# New to the forum



## Butterfly (Oct 16, 2006)

Hi there all!

Im Vanessa, I live in Southern California. I have always been a Butterfly collector because my name means Butterfly. And my mom wanted to name me that but fortunately she found out Vanessa meant Butterfly. So thankfully I got a normal name. So far I have butterflies from all over the world all bought on ebay and wherever else I could find them. Over summer I found a very small green mantis and decided not to keep it because she was so small I couldnt feed it crickets. I found another green one a bit later and was able to feed it crickets.
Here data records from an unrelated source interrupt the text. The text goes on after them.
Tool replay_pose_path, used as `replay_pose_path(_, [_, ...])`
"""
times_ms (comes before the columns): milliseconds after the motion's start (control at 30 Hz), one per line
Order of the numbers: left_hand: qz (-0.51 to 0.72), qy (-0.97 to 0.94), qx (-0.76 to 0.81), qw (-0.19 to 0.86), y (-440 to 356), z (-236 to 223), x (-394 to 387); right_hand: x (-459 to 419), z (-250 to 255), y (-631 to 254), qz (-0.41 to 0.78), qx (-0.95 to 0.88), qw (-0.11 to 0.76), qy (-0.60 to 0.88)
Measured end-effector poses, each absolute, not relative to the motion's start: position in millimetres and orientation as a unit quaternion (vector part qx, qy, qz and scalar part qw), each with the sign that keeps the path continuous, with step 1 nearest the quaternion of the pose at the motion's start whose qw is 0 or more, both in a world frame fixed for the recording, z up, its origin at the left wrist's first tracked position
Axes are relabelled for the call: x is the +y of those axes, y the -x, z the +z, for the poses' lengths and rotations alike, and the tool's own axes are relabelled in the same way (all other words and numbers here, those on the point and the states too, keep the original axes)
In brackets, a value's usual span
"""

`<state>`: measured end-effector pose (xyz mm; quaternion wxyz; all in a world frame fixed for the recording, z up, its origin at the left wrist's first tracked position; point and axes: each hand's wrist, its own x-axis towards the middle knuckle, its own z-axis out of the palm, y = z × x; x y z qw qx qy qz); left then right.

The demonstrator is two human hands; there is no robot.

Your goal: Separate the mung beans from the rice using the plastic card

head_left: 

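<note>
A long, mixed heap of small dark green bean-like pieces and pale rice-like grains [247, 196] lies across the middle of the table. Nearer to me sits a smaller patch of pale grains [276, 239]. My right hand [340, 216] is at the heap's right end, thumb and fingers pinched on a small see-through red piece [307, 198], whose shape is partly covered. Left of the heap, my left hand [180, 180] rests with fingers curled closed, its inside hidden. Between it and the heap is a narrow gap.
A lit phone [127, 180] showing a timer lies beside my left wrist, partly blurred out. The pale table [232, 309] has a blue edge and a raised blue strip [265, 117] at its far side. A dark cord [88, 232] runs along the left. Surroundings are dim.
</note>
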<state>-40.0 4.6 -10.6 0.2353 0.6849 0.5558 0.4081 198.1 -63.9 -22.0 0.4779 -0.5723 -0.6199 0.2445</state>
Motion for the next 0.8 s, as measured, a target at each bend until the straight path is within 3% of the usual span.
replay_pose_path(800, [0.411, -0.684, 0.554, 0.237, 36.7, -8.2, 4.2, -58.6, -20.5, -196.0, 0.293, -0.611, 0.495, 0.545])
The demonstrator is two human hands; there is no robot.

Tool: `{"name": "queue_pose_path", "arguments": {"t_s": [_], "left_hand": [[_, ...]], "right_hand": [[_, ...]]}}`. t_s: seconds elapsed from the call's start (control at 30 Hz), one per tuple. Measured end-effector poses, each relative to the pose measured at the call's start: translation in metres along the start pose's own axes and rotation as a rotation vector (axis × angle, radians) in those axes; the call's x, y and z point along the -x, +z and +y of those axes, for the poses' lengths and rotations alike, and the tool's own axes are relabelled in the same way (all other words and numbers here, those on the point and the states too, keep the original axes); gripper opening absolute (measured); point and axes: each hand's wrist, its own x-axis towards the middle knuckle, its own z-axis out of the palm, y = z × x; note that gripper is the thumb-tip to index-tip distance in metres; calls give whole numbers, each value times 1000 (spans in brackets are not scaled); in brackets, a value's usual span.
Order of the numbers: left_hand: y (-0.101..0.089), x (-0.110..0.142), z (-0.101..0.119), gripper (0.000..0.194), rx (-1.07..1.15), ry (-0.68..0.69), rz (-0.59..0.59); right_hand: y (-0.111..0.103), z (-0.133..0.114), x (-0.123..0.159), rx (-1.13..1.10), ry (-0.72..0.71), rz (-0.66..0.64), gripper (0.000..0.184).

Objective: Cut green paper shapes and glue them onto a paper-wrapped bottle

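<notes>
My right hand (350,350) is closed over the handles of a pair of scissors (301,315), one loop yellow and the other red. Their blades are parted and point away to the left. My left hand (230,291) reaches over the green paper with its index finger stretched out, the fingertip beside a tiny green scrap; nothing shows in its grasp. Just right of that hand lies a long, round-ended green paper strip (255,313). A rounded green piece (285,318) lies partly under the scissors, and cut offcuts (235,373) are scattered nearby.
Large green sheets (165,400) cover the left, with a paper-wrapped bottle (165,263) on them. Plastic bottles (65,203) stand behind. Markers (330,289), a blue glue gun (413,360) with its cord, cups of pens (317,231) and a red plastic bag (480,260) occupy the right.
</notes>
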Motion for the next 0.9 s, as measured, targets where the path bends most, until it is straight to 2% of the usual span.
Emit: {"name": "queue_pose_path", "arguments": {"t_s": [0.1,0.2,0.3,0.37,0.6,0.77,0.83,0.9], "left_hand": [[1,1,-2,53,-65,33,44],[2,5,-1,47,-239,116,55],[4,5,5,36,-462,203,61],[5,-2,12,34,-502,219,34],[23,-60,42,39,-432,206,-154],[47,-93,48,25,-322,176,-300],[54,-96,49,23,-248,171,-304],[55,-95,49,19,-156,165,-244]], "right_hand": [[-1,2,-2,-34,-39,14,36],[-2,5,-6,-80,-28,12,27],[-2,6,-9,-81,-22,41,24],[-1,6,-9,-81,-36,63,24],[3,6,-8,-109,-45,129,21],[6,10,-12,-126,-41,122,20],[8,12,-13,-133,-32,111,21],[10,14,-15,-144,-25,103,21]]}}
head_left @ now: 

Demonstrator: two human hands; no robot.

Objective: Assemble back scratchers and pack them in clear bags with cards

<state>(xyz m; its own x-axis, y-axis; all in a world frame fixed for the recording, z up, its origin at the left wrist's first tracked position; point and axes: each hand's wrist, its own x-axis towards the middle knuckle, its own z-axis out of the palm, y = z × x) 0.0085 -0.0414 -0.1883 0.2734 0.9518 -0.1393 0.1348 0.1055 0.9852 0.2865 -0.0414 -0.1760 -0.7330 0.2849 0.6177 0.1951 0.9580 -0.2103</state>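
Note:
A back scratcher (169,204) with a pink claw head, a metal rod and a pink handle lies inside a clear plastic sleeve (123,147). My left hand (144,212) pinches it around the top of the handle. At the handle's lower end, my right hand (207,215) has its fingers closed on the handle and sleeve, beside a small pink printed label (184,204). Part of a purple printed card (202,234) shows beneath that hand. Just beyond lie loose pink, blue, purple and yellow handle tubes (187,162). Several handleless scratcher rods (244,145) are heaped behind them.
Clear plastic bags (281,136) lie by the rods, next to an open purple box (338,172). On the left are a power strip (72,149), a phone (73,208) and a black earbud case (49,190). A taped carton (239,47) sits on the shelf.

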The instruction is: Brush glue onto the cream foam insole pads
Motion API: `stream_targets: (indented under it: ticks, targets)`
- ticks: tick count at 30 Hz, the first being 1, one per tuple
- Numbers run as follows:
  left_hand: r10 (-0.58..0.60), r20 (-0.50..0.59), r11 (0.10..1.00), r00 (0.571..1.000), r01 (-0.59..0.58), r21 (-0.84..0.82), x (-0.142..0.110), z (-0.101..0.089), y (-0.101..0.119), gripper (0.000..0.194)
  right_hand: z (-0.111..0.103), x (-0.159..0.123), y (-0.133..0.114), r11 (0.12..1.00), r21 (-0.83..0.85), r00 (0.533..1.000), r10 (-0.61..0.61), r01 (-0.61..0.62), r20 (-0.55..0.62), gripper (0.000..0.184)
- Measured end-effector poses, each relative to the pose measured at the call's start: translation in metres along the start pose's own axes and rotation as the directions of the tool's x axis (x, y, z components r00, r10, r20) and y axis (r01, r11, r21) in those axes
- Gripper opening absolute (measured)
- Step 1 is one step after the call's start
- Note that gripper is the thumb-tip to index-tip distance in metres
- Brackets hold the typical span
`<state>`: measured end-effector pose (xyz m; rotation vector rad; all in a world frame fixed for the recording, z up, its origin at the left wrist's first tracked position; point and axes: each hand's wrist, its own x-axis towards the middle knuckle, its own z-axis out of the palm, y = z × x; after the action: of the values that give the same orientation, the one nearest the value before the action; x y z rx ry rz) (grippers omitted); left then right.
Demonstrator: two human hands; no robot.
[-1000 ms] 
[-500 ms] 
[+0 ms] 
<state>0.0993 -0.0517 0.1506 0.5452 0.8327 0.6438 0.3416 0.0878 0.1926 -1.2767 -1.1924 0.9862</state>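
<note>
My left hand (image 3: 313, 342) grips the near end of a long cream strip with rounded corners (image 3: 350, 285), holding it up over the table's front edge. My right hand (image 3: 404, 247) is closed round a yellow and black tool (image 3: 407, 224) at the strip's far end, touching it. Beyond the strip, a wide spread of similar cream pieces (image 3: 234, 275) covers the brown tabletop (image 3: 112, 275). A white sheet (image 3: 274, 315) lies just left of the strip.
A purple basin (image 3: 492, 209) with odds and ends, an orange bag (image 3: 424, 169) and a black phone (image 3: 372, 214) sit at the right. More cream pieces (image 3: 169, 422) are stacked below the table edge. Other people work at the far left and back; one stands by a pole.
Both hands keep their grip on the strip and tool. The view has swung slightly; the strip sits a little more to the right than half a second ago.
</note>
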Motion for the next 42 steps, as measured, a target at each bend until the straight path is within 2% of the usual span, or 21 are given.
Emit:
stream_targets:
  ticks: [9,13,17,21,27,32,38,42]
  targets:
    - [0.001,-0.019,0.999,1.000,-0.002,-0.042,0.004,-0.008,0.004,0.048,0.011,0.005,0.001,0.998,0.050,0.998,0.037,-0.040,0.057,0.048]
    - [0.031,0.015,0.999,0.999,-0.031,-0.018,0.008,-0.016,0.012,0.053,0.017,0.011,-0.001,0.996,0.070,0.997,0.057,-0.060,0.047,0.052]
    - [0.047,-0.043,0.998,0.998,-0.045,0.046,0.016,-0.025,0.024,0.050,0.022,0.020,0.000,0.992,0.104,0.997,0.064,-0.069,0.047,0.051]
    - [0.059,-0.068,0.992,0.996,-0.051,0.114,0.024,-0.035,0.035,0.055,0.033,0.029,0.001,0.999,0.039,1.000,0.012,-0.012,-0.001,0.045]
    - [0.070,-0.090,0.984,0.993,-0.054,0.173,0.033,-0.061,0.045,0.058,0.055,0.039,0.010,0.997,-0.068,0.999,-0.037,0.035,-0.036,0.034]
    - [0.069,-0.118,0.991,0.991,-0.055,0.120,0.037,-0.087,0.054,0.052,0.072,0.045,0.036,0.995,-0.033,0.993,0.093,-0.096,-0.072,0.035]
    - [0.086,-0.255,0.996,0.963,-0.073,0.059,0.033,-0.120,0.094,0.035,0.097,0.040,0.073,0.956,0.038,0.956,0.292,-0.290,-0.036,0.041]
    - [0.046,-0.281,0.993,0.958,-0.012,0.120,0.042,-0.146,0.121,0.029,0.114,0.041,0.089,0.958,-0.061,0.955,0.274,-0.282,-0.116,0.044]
Then she escaped somewhere in the house and I never found her again. Now I am raising a VERY healthy European Mantis I named Thor. (I didnt know if it was male or female at the beginning) I found her at work with the help of a coworker, we rescued her from the smoking section and think she wouldve been squished if I hadnt taken her home. Now I have 3 eggs and more to come Im sure.

Either way I love the forum here and am excited to have found so many other Mantis lovers.

See ya around!


----------



## Rick (Oct 16, 2006)

Welcome.


----------



## Butterfly (Oct 16, 2006)

http://www.nessasplace.com/main.phpg2_view...p;g2_itemId=963

I dont know if it works but theres a link to a picture of my healthy girl. She has her own album on my web site.  

If it doesnt work you can just go to www.nessasplace.com and look at the 2nd row for the 2nd album. It's titled Thor


----------



## Rick (Oct 16, 2006)

The first link doesn't work but I saw her pics on the other. Shes a good looking mantis. I may be interested in some of her nymphs once they hatch.


----------



## wuwu (Oct 16, 2006)

welcome fellow southern californian!


----------



## Ian (Oct 16, 2006)

Welcome to the forum vanessa!


----------